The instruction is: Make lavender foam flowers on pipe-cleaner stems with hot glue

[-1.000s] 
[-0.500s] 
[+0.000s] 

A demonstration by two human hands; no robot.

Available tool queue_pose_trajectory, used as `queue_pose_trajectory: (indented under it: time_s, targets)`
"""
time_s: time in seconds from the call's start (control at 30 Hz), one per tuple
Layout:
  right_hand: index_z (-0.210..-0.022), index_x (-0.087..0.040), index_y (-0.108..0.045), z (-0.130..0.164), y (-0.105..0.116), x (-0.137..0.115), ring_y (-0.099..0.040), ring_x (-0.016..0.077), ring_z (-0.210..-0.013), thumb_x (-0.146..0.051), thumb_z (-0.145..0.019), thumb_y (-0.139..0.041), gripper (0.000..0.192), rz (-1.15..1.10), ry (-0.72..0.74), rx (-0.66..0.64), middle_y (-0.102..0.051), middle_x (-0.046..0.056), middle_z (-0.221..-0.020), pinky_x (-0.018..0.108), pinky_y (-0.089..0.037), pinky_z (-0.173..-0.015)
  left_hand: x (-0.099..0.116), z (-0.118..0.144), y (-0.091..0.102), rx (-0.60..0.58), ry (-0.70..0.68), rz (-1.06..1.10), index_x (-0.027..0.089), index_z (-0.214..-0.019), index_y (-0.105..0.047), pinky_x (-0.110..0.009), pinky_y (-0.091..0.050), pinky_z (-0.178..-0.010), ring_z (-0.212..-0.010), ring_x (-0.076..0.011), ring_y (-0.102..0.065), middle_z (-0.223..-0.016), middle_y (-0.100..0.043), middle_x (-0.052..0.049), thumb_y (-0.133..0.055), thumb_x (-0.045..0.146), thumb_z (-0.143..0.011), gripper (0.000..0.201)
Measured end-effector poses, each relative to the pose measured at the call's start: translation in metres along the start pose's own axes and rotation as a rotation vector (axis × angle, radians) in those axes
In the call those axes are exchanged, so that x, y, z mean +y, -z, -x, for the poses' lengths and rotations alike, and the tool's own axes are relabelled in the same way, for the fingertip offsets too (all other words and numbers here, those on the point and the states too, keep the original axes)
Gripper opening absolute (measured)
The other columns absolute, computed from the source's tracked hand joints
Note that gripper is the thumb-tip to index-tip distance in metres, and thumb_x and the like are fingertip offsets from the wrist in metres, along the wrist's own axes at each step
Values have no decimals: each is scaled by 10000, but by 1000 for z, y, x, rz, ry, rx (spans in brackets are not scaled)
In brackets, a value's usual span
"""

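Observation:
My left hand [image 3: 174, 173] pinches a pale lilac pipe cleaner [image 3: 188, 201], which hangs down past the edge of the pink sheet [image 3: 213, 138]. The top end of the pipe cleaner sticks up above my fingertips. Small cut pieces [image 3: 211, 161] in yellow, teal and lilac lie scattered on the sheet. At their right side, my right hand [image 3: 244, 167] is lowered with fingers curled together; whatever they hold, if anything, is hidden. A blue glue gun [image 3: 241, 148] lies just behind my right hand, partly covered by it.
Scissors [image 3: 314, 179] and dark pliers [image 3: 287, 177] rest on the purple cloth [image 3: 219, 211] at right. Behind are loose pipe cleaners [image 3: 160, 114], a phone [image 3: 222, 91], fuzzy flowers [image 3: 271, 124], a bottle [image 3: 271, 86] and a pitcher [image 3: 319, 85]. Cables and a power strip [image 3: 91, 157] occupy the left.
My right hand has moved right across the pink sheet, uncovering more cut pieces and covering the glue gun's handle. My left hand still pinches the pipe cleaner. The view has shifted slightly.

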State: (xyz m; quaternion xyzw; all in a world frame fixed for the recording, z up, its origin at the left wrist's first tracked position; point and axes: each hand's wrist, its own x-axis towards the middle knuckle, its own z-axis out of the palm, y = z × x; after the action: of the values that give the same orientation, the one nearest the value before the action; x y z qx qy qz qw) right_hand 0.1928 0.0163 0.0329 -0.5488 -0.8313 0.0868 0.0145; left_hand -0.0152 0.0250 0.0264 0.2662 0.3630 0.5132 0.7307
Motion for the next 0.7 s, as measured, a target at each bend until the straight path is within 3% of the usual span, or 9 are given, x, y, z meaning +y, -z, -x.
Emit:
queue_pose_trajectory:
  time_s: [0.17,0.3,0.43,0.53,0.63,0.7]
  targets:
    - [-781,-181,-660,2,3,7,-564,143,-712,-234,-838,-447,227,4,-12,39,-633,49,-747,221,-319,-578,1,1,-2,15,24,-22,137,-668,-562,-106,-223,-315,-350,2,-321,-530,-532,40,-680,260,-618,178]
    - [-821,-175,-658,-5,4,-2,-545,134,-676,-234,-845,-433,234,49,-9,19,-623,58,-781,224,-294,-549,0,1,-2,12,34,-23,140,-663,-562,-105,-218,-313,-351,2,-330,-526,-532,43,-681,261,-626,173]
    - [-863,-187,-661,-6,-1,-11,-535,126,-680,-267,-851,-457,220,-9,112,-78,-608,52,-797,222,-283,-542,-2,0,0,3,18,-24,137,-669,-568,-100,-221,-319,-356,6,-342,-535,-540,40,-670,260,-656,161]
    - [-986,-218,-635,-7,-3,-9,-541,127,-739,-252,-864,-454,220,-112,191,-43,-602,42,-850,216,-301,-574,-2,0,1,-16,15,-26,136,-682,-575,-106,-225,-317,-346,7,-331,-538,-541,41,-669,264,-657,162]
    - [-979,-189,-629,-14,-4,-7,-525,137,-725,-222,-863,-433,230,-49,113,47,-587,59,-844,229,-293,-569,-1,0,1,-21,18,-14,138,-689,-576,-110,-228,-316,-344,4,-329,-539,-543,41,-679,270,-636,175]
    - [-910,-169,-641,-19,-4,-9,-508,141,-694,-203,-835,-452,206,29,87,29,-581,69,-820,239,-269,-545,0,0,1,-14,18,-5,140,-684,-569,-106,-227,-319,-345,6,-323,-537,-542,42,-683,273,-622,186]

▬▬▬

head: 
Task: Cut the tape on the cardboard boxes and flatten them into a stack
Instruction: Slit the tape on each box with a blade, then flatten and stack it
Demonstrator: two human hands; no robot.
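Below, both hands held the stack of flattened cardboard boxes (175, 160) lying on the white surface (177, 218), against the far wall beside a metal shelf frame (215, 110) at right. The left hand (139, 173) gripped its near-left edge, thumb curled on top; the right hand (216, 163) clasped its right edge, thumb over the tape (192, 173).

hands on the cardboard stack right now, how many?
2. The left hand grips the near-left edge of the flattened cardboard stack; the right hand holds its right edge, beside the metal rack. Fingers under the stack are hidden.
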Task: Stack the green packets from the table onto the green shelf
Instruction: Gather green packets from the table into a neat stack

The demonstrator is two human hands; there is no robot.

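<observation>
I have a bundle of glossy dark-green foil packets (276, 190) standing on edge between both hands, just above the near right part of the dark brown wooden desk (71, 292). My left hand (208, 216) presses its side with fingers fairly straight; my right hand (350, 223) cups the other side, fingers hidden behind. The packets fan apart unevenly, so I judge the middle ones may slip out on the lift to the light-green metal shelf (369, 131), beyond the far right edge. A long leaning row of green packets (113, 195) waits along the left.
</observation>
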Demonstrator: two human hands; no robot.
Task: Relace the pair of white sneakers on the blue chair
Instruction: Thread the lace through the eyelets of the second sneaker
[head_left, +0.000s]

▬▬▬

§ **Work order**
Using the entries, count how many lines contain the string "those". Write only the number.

§ **Reply to the exercise**
2